#### Source data
====
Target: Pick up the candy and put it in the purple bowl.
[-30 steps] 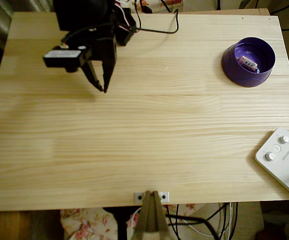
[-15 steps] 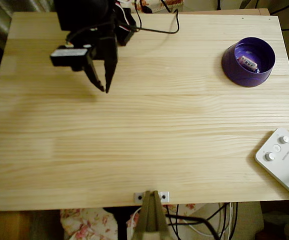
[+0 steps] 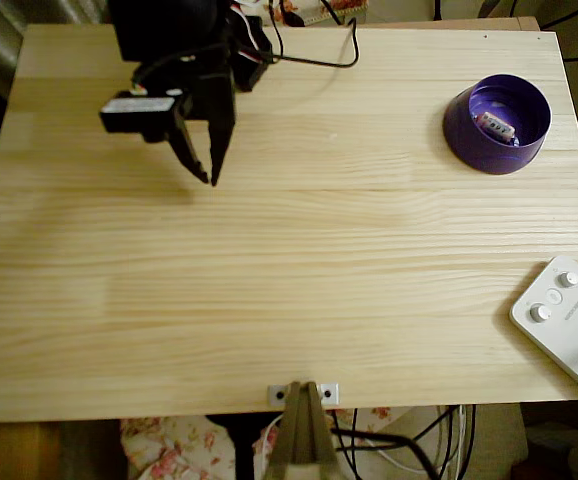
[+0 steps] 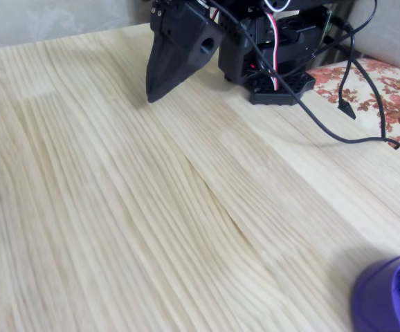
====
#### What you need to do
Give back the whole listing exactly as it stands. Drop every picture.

#### Answer below
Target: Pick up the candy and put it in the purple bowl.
[-30 steps] 
[-15 steps] 
[+0 steps] 
[+0 steps] 

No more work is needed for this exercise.